Give back, exactly as written, the lines from the beginning of the listing through the one that contains "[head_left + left".

↓↓↓

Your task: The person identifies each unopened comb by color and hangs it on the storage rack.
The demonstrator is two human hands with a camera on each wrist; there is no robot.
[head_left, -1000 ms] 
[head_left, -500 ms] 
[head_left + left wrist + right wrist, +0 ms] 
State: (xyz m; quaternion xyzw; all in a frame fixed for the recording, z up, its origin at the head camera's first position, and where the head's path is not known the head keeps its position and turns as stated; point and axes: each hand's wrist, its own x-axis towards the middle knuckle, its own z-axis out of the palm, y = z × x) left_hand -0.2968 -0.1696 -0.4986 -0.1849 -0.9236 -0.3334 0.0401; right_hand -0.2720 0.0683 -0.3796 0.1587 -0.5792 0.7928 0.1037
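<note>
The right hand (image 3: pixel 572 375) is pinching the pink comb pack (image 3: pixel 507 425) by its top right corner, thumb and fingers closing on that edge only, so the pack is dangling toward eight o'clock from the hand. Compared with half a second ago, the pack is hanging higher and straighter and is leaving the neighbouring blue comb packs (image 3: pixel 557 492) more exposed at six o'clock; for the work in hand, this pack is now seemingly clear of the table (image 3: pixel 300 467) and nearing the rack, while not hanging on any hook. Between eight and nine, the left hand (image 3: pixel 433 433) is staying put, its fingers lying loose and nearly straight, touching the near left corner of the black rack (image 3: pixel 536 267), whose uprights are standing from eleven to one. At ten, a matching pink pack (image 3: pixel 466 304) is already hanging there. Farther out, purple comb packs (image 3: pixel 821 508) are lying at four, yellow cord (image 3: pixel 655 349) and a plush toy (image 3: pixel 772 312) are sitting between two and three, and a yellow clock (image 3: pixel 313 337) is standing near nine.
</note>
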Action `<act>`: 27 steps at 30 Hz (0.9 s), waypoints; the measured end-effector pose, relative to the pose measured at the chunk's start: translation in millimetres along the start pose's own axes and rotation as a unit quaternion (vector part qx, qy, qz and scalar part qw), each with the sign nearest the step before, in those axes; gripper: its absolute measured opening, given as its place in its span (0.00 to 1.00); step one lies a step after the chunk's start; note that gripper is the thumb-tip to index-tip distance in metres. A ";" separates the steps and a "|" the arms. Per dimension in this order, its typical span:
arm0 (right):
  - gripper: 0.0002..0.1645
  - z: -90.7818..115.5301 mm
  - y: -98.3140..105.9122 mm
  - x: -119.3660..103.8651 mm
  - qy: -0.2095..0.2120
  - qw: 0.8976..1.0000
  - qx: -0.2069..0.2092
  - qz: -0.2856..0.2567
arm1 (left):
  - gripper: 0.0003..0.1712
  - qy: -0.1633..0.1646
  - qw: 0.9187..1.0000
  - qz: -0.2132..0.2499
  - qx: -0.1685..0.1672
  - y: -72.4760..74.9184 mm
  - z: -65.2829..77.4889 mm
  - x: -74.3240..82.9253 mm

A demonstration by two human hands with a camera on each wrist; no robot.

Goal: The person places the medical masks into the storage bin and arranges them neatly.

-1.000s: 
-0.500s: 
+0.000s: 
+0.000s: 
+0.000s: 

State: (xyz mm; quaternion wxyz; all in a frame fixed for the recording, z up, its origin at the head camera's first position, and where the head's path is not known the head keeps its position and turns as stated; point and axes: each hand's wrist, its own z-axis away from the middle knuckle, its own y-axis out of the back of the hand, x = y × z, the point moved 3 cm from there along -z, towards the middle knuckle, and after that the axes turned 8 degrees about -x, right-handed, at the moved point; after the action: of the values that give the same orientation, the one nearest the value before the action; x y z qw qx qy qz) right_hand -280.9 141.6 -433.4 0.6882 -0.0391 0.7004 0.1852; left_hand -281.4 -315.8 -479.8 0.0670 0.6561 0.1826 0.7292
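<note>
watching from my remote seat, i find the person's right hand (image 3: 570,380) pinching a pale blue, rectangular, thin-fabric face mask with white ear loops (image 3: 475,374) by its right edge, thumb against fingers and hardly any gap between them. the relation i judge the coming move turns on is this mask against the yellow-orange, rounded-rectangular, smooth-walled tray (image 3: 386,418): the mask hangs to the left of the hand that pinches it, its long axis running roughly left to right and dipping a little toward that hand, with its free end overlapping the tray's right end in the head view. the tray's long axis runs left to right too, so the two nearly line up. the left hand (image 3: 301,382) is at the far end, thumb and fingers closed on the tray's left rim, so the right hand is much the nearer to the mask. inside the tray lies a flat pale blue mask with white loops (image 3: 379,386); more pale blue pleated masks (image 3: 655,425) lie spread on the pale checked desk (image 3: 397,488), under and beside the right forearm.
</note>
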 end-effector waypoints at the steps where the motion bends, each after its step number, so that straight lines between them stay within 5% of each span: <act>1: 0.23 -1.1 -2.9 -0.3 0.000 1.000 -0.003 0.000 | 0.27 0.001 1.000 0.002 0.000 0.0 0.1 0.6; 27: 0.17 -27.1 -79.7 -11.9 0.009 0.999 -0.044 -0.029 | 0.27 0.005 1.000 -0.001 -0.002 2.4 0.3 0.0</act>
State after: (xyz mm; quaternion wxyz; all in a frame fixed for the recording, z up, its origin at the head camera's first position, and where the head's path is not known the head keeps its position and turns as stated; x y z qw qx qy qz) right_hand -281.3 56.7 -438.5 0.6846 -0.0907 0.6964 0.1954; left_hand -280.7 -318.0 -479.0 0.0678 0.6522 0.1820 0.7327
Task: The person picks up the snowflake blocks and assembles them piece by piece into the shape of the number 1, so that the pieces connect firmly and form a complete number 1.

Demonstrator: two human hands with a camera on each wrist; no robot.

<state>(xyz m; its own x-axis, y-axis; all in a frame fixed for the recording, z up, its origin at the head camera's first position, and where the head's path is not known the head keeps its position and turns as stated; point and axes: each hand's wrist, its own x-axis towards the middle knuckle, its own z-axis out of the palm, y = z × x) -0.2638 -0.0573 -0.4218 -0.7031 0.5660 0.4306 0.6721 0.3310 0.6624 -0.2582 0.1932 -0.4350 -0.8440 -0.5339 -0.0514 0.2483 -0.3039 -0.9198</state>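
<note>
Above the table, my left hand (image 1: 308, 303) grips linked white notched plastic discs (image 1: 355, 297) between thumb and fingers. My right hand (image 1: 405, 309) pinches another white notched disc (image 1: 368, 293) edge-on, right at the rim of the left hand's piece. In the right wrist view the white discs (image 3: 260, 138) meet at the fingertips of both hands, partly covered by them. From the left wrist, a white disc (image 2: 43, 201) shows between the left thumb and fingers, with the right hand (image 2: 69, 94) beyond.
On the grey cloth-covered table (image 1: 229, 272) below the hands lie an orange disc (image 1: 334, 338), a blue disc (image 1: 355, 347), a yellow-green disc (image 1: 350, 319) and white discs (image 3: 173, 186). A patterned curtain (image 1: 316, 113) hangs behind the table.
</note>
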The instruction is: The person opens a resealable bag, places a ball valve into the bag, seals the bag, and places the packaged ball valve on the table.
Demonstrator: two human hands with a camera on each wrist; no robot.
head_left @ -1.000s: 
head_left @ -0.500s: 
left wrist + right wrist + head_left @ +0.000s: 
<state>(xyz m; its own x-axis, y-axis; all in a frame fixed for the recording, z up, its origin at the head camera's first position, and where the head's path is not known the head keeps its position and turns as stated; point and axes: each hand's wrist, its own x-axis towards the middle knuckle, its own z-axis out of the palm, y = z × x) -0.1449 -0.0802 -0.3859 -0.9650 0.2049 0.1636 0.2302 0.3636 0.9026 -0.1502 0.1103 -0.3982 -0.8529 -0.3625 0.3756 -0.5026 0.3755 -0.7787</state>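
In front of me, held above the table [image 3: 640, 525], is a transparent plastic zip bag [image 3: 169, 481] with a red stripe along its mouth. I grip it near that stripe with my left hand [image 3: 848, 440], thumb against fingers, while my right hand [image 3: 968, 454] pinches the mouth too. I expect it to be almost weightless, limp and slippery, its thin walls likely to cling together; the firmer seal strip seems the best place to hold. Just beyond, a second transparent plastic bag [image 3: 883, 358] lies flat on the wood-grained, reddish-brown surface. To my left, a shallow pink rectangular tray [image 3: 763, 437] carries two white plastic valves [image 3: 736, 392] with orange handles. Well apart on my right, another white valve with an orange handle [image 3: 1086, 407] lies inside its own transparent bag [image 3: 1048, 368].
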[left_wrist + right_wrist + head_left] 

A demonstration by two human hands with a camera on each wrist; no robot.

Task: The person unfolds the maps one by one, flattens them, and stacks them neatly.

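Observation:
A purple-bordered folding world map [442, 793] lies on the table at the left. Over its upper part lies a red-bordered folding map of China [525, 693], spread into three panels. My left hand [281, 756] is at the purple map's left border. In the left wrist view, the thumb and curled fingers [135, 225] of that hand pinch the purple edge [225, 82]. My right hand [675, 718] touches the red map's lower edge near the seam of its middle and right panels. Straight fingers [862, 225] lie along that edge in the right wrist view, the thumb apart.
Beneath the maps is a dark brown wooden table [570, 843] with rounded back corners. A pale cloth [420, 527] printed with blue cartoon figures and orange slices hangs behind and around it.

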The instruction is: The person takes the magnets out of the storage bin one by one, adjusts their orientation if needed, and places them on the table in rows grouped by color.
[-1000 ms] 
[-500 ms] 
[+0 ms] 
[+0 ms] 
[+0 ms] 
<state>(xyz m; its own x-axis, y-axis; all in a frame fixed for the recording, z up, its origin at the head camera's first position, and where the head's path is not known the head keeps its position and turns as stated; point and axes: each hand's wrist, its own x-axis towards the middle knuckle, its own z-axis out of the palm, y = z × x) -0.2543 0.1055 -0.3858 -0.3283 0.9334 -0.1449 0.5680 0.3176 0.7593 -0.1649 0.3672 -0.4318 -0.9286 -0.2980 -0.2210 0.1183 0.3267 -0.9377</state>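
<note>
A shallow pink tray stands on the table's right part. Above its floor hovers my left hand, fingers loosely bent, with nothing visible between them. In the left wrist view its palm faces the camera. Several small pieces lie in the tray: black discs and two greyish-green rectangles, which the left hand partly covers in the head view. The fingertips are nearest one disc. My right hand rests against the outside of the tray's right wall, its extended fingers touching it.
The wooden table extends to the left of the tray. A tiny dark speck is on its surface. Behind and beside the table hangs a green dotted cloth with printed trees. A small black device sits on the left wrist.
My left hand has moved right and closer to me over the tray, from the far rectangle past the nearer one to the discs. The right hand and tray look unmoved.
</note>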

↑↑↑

§ YOUR SOLUTION:
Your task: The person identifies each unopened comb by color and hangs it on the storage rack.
The demonstrator is two human hands with a camera on each wrist; there is no robot.
[head_left, -1000 ms] 
[head_left, -500 ms] 
[head_left + left wrist + right wrist, +0 ms] 

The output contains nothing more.